### ACTIVITY
Would you repeat each line below exactly, without the pictures?

☆ ☆ ☆ ☆ ☆ ☆ ☆

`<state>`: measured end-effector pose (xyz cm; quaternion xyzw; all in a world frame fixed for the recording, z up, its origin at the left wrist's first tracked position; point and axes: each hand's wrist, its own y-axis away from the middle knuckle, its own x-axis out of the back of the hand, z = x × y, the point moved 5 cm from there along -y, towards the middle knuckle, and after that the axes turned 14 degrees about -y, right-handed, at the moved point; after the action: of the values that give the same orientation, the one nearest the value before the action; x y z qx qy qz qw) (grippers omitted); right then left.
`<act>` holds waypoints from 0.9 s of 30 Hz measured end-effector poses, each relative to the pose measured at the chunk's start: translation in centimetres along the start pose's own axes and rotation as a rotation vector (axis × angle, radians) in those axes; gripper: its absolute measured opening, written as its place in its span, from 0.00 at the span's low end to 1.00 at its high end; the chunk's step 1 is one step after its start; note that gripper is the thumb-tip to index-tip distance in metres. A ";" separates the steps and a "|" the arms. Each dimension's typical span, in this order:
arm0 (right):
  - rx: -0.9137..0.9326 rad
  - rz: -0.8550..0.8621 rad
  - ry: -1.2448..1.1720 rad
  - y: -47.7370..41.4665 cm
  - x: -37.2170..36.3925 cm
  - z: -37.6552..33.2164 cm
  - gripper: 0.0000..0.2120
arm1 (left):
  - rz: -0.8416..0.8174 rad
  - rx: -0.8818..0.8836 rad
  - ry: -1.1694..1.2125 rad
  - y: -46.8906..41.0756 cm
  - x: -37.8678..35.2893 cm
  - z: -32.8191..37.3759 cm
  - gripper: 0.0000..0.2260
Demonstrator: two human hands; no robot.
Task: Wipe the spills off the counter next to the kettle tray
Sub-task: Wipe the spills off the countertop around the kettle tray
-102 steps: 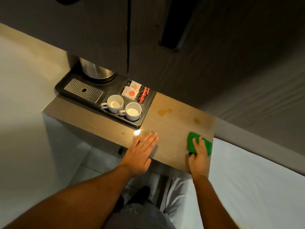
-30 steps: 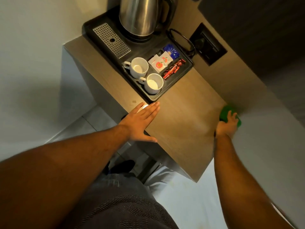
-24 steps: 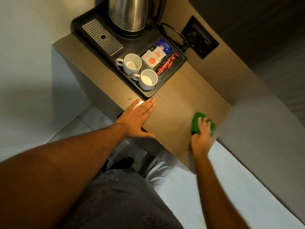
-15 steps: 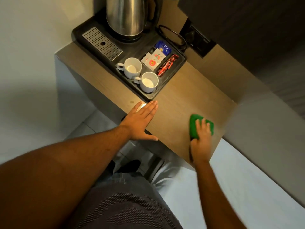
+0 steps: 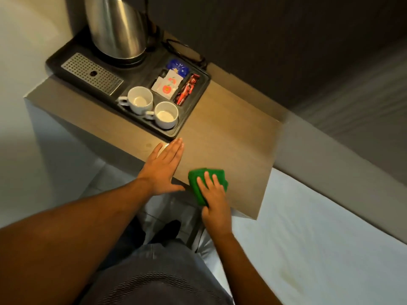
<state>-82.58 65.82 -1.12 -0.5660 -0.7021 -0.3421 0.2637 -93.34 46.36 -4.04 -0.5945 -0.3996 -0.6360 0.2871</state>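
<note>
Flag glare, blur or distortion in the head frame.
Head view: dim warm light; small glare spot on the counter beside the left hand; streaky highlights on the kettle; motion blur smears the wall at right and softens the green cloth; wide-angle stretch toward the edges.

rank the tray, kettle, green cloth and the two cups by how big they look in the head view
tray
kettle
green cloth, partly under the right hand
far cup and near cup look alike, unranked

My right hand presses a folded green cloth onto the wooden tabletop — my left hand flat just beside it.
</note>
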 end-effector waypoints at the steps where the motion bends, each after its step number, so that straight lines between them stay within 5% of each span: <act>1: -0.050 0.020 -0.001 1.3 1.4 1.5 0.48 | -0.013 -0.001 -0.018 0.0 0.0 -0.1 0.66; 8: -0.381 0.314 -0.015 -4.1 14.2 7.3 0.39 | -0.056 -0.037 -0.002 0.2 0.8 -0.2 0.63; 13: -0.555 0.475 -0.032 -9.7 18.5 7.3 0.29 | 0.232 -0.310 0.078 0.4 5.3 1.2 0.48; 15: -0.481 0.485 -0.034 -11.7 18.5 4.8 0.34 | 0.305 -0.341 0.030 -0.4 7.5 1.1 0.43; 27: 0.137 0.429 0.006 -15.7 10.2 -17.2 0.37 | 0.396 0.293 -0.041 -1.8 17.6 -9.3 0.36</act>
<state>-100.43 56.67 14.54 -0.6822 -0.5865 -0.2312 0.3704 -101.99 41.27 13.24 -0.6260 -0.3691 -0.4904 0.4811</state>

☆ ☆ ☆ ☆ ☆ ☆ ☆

### EXERCISE RESPONSE
`<state>`: measured end-effector pose (xyz cm; quaternion xyzw; all in a world frame fixed for the recording, z up, its origin at the left wrist's first tracked position; point and axes: each hand's wrist, its own y-axis away from the middle knuckle, its own x-axis out of the back of the hand, z = x × y, the point moved 5 cm from there along -y, towards the middle knuckle, and after that the axes turned 14 degrees about -y, right-handed, at the moved point; after the action: of the values that give the same orientation, the one nearest the value before the action; x y z qx qy qz qw) (grippers omitted); right then left.
`<act>` holds waypoints from 0.9 s of 30 Hz measured end-effector poses, each relative to the pose measured at the chunk's start: translation in centimetres along the start pose's own axes and rotation as a rotation vector (axis × angle, radians) in those axes; gripper: its absolute measured opening, written as its place in its span, from 0.00 at the span's low end to 1.00 at its high end; the chunk's step 1 is one step after its start; note that gripper is the thumb-tip to index-tip distance in metres. A ";" separates the steps and a "|" the arms. Each dimension's typical span, in this order:
arm0 (right):
  - rx: -0.9137..0.9326 rad
  - rz: -0.8550..0.8621 rad
  - ry: -1.2448..1.1720 rad
  - y: -47.7370..41.4665 cm
  - x: -37.2170..36.3925 cm
  - z: -37.6552..33.2164 cm
  - gripper: 0.0000..0.2120
arm1 (left):
  - rz: -0.8416..0.8174 rad
  - rx: -0.8818..0.8836 rad
  - ry: -1.1694..1.2125 rad
  - y: -46.8906..41.0756 cm
  - x: -37.8678..35.2893 cm
  - z: -32.8191..37.3759 cm
  - gripper: 0.0000..0.2260
Demonstrator: two human hands; no robot.
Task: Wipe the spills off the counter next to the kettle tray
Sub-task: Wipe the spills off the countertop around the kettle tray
-102 steps: 
-30 steps: 
-24 steps: 
-15 steps: 
+0 steps: 
<state>-82.58 65.82 -1.12 -0.5660 -0.7021 -0.3421 0.2637 -93.34 46.36 -4.04 -0.5945 -0.3996 -0.6360 0.2871</state>
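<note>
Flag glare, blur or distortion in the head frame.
Head view: dim warm light; small glare spot on the counter beside the left hand; streaky highlights on the kettle; motion blur smears the wall at right and softens the green cloth; wide-angle stretch toward the edges.

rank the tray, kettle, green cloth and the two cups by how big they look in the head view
tray
kettle
green cloth, partly under the right hand
far cup and near cup look alike, unranked

My right hand presses a folded green cloth onto the wooden tabletop — my left hand flat just beside it.
</note>
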 end-effector waypoints at the steps where the motion bends, each after its step number, so that straight lines between them stay within 5% of each span: <act>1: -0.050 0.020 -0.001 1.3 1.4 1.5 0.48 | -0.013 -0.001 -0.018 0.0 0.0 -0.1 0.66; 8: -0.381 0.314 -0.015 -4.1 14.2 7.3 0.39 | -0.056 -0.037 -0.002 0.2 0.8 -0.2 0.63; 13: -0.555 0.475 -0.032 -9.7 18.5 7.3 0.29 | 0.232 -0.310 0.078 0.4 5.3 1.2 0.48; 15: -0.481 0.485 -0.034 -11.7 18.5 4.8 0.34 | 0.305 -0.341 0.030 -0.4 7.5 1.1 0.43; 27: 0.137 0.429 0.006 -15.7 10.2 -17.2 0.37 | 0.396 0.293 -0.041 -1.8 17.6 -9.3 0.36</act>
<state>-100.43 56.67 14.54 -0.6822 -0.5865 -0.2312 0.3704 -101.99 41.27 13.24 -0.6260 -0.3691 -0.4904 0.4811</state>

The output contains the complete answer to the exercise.